More settlements ensued, including the "Homestead" (now Wales) at the head of the cove built by a member of the Tukey family in about 1830. Those who lived in Long Cove worked the land and supplemented their income with fishing. Some young men joined the Union Army during the Civil War. Following the war, more villages sprang up.

In 1896 a surveyor named Chamberlain placed markers for 64 lots for cottages, most selling for $10 to $25 each. In the next decade about 16 cottages were built.

Some cottages have been in the same family since they were built including Tukey (1878), Charland (1917), and Hendry (1931).

The old Chamberlain Post Office

The Post Office was first built in 1905 with Minnie Tukey as postmistress, and was named after Henry Chamberlain of Round Pond who had owned Damariscove Island.

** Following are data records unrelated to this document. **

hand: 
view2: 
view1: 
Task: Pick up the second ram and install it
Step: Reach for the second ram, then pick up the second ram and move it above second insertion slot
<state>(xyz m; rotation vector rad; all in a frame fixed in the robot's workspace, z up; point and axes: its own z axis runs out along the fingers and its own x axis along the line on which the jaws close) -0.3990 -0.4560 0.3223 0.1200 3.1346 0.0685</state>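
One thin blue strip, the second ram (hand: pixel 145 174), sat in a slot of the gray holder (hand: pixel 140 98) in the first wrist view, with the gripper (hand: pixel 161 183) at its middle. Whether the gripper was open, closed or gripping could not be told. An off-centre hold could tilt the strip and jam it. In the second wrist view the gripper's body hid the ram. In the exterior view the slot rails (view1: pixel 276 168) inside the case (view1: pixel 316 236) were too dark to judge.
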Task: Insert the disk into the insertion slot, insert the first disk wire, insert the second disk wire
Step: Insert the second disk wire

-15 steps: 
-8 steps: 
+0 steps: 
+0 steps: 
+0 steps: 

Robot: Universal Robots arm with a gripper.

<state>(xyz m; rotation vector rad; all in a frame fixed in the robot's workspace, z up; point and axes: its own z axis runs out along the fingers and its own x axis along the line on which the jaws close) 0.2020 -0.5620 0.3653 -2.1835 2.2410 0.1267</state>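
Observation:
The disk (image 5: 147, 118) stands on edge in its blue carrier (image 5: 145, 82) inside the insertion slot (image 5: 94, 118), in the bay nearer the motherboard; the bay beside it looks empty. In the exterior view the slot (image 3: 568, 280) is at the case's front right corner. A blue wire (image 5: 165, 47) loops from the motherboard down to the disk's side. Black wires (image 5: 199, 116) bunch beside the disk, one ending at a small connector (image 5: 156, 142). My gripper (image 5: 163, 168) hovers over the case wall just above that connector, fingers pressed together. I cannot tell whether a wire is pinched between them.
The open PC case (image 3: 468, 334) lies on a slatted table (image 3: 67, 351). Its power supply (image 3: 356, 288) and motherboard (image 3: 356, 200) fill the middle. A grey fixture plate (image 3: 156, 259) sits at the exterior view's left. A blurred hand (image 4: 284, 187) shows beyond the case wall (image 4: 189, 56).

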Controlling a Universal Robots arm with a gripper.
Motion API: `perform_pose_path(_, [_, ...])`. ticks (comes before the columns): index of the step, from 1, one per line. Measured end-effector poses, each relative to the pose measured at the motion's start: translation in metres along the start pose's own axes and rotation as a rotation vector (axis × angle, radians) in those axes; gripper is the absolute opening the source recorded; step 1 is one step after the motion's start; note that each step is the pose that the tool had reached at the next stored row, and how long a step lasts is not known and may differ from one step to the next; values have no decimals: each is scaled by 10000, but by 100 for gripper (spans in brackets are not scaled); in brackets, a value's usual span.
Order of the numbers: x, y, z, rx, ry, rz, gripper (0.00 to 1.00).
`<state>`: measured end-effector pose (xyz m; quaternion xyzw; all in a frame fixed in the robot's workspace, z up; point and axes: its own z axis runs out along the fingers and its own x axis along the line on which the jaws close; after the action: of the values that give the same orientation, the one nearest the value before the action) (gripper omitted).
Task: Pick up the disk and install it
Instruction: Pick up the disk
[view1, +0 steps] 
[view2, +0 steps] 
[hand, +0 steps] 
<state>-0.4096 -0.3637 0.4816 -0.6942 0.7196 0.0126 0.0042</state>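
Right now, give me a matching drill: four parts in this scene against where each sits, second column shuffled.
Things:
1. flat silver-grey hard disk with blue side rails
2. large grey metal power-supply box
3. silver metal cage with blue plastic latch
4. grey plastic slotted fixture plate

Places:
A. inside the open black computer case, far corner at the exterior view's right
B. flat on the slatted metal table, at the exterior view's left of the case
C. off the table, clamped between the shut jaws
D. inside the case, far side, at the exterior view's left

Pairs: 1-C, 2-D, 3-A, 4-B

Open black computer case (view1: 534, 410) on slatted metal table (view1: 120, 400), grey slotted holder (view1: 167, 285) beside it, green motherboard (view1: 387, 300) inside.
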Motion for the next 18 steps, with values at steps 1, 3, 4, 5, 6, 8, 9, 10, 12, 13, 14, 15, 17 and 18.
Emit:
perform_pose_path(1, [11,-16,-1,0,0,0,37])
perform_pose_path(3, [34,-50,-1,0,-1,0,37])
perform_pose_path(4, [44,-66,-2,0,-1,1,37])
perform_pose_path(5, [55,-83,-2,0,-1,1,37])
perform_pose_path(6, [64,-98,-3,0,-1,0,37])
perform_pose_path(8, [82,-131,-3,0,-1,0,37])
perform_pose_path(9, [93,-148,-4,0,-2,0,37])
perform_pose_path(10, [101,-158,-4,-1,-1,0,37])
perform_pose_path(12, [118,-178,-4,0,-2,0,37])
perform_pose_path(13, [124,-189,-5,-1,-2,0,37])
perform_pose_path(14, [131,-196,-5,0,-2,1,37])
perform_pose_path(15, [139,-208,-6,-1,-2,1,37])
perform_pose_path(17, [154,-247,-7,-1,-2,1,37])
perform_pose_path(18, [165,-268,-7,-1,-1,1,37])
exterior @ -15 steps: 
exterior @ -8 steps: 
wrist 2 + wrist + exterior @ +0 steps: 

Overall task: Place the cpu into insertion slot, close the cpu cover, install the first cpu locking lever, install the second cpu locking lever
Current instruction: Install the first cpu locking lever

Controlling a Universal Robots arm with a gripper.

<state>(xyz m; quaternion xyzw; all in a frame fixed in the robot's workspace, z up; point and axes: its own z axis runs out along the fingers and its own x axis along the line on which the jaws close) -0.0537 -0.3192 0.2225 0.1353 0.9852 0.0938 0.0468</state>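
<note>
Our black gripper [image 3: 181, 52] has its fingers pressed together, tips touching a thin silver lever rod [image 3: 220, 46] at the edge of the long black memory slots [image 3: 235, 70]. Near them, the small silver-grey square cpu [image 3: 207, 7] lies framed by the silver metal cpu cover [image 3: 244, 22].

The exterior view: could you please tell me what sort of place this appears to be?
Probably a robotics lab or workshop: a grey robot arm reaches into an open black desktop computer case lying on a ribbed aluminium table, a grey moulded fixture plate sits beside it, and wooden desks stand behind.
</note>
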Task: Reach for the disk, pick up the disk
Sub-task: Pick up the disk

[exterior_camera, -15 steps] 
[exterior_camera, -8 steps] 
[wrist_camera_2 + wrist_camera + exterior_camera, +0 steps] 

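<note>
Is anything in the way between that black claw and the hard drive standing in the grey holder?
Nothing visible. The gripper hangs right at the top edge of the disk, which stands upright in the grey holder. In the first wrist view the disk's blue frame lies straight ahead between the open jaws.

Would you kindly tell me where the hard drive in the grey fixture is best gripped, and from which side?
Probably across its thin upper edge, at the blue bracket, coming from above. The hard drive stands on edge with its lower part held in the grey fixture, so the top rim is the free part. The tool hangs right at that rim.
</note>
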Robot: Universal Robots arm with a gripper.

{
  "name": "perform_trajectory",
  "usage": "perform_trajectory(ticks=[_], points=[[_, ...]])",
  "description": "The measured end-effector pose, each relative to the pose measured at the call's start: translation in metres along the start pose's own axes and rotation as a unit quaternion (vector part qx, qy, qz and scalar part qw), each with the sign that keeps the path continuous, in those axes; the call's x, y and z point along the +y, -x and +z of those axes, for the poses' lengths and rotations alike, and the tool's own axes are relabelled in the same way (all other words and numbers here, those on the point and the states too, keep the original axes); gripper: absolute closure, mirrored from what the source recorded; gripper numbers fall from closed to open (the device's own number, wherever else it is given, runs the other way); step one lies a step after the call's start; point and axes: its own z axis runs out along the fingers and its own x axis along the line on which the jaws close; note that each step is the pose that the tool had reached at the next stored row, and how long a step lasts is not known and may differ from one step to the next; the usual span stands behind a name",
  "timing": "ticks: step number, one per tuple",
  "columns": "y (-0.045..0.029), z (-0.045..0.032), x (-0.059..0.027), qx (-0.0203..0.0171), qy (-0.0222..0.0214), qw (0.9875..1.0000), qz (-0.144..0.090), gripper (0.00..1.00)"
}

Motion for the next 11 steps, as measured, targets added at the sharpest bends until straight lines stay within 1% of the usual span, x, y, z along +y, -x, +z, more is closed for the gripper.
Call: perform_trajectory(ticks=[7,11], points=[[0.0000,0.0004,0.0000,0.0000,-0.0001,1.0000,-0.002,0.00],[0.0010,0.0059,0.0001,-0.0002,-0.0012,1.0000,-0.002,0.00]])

In 1920 or 1921, four men (Ralph Files, Harry Brown, Arthur Heald and Walton Hendry) formed a company and bought the Hackleton farm, both for their own use and for development. The brochure extols "The Land of Treasured Vacations" as the most beautiful spot on the Atlantic north of Rio. (See complete brochure at left.)

In 1922 Camp Chequers was built (now Farrin). In 1925 electricity came to the cove, and finally in the 1970s cottages were required to treat their own sewage instead of dumping it into the cove.

During WWII many cottages remained empty because of gas rationing and because many young people were involved in the war. Residents in the area organized to patrol the coastline and everyone on the coast had to observe blackouts at night.There were great celebrations at the end of hostilities in August of 1945.

In the late 1920s a wharf (now gone)was built on the east side of the cove, and in 1983 25 families organized a private association to build and maintain a dock and float that still exist today on land later deeded to the Long Cove Dock Association by Roger Fessaguet, a long-time resident of the point.

Brochure of ca. 1925

Hopkins Lincoln County Map,1857

p. 1
"Atlantic & Samoset Heights"

p. 2
" To the Artist and Worshiper of Beauty"

p. 3
" To the Seeker of Rest & Unbroken Comfort'

p. 4
"Far from the Crowded Ways of Life"  

p. 5
"Fine Fishing in Surrounding Waters"  

p. 6
"History & Romance Mingle Here"

p. 7
"The White Beard of the Sea"

View of Camp Chequers from the cove:
The pier was built by Scott Carter in the 1890s and the boathouse built later (apparently sometime before 1920) by his son Will Carter.
It was a "working" pier, as opposed to the recreational pier built on the east side of the cove for Robert Guyot around 1930.